Hacían estas preguntas sin detenerse, continuando presurosos y dando voces a las mujeres y a los niños que se iban quedando rezagados.

Llegaban al galope a la estación. Allí, un empleado los tranquilizaba y les decía que los habían engañado, ya que faltaban tres horas para que el tren saliese. Entonces recobraban el aliento, se situaban a lo largo de la pared de la estación, dejaban en el suelo sus sacos, almorzaban, charlaban o se adormecían, pero seguían alerta y en el momento en que una locomotora de un tren de mercancías pitaba en algún sitio, daban un salto y se ponían a arrastrar sus trastos gritando:

– ¡Levantaos! ¡Que se va la máquina!

El empleado lograba cogerlos en el andén y los echaba fuera.

– Ya os he dicho que faltan dos horas para que salga el tren. ¿Adonde vais con tanta prisa? ¿Es que estáis locos?

Volvían a su sitio, se sentaban de nuevo, pero continuaban llenos de dudas y de desconfianza. En cuanto se volvía a oír un pitido o solamente un ruido sospechoso, saltaban otra vez y se dirigían, empujándose unos a otros, al andén. Y una vez más eran rechazados, invitándoseles a que esperasen con paciencia y a que escuchasen con atención. Pero de nada servían las recomendaciones: en el fondo de su conciencia no dejaban de concebir aquella "máquina" como un mecanismo rápido, misterioso y lleno de insidias, inventado por los alemanes, que, en un abrir y cerrar de ojos, se escapaba de los hombres que no se mantenían alerta. Se trataba de un cacharro que sólo pensaba una cosa: la manera de poder engañar al campesino, que emprendía un viaje, para dejarlo en tierra.

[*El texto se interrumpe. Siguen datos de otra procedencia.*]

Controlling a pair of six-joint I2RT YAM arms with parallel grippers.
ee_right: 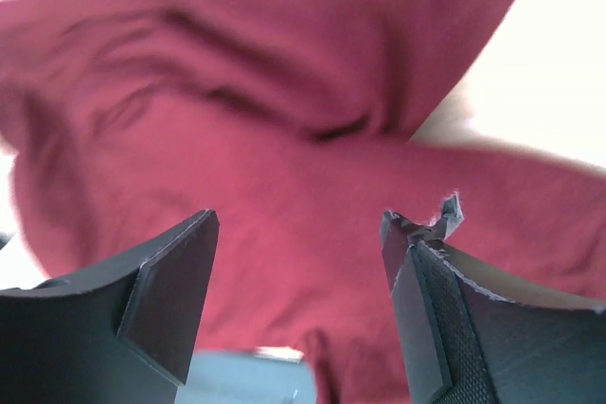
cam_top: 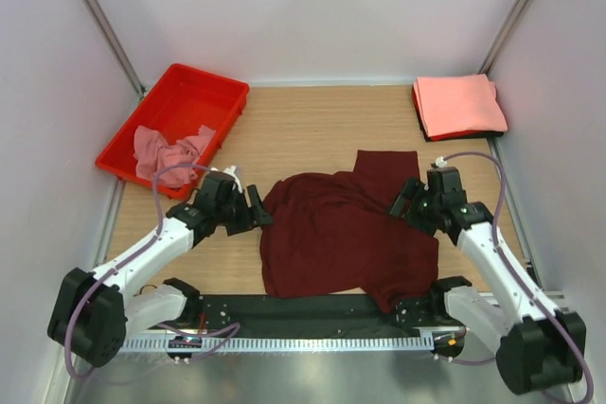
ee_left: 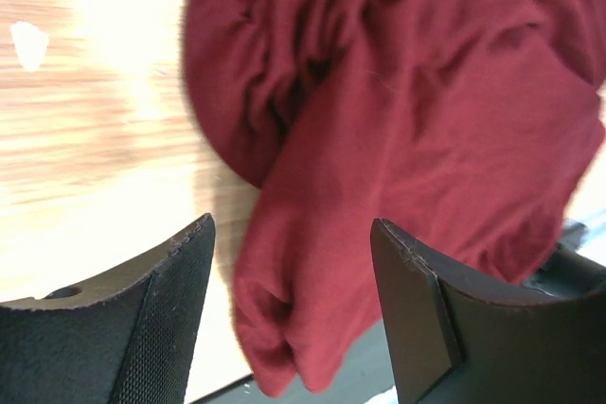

Todo aquello no era más que una serie de bagatelas, necedades de campesino, como necedades de mal humor y los murmullos de Alí-Hodja. La gente bromeaba, pero al mismo tiempo se iba acostumbrando rápidamente al ferrocarrril como a todas las demás innovaciones más modernas, más sencillas y más agradables. Continuaban yendo al puente y sentándose en la kapia, igual que lo habían hecho siempre, lo atravesaban para dirigirse a los quehaceres cotidianos, pero se viajaba en la dirección y del modo que dictaban los nuevos tiempos. Y todos se familiarizaron enseguida, fácilmente, con la idea de que el camino que cruzaba el puente no conducía ya al vasto mundo y que el mismo puente no era lo que había sido: un vínculo entre Oriente y Occidente. Para ser exactos: nadie pensaba ni siquiera en eso.

Y el puente continuaba irguiéndose como siempre, con su eterna juventud, la juventud de una concepción perfecta y de las grandes y estimables obras del hombre, que ignoran lo que sea envejecer y cambiar y que no comparten -al menos, ésa es la impresión que dan- el destino de las cosas efímeras de este bajo mundo.